Long, long ago, in an age far, far away ... from social media, I made a visit to my grandparents’ house with my five-year-old son. While there, he noticed a picture of “white Jesus” on the wall and asked, “Is that God?” I responded, “No, son, that’s just a picture.”
It must be understood that my grandparents were from a different time and place: Mississippi. They were sharecroppers. Now, to many Black people, that seems like an ancient era. Just picture the cast of The Color Purple with Woopie Goldberg living in the Bronx, and you'll get the idea. In that sort of household, there were four pictures one would see on the walls: Martin Luther King Jr., the Kennedy brothers, John and Bobby, and white Jesus. There were so many pictures of white Jesus in the house one would have thought he was paying rent. Later that day, we were in the kitchen with my grandmother. My son pointed at another picture of J.C. and proudly proclaimed, “Dad said that’s not God. It’s just a picture.”
Now, that sort of blatant borderline heresy, at the least, blasphemy in the extreme, could not be overlooked.

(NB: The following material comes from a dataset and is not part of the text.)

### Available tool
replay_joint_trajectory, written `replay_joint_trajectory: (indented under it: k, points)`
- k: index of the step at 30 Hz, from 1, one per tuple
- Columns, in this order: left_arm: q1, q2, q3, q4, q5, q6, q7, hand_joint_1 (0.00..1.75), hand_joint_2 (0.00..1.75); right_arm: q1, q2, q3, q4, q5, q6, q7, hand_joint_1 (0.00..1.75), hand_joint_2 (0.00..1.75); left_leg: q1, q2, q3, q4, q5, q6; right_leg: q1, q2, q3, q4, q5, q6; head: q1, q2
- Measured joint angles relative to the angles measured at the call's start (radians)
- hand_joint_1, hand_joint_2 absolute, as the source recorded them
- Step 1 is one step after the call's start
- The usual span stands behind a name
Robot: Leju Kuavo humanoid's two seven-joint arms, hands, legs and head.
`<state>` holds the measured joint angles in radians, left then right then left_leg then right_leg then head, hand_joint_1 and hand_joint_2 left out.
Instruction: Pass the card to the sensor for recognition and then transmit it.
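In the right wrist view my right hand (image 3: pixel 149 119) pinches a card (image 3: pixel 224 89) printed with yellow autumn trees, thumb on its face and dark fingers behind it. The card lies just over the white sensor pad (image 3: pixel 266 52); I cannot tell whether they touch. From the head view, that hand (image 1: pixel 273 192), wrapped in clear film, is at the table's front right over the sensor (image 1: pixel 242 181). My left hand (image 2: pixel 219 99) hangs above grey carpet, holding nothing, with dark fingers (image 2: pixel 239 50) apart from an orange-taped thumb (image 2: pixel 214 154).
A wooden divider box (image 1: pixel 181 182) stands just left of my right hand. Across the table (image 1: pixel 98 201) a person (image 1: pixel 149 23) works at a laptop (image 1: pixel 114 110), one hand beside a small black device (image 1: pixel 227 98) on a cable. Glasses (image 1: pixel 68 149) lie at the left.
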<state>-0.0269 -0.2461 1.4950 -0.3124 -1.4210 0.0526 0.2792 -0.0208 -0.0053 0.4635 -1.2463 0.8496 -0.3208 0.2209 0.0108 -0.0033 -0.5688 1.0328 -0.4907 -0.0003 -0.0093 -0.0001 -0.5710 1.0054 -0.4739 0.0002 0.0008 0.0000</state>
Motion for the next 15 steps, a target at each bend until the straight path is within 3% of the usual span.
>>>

My grandmother had spent many humid Sundays dragging me to her Baptist church to listen to the minister scream and hack the gospel at me. During those services, I sat nervously next to an overweight woman and prayed that when the Holy Ghost fell on her, she didn’t fall on me.
Like my grandparents’ home, the church was also filled with pictures of white Jesus, white Jesus on the walls, and white Jesus on the fans, praying in the garden of Gethsemane (to my mind, praying to get out of that hot, steamy church.) My grandmother rose in righteous fervor and sought to educate my son and me on the dangers of heathenism and shot down my disregard for the Lord. I thought the whole thing absurd and responded, “Ok, ma, find me a picture Jesus posed for, and I’ll hang it up.” Of course, my sardonic educational wit went over like reading the Catholic Catechism at an orgy. My grandmother thought it best to manifest the spirit of the crusades. However, not having a sword handy, she grabbed the nearest instrument of God's judgment, which was an ashtray made of cast iron inscribed with “Mississippi” on it, and like Judith, who beheaded the Assyrian general Holofernes, she sought to disassociate my blasphemous head from my neck. Not wanting to identify with Stephen, the first Christian martyr, I saw the wisdom of a hasty retreat; grabbing my son by his hand, I ran past the gaze of white Jesus into the streets. I wondered what the brown Christ who walked the dusty streets of Jerusalem two thousand years ago would have thought of this insanity.
As I write this, I must state that I believe emphatically in the death, burial, and resurrection of Jesus Christ. I believe without reservation that he died for my sins and the whole world's sins. I can say this without trepidation because He has revealed himself to me in many ways, and while I am aware of the destructive nature of white Christian nationalism and its racist foundations, I know that Christianity in its purest form started in a region of the world where if the residents of that time and place were to attempt to ride a bus in America in 1954 they would have been forced to ride in the back. Roughly 347 years before the faith of Jews, brown people, the disenfranchised, and a tragic number of martyrs became the official religion of Rome, and the Council of Nicaea determined the scriptural canon long before Christianity became “the white man’s religion” with all the evil that it entails, it was the faith of people who were as swarthy in complexion as Yeshua himself.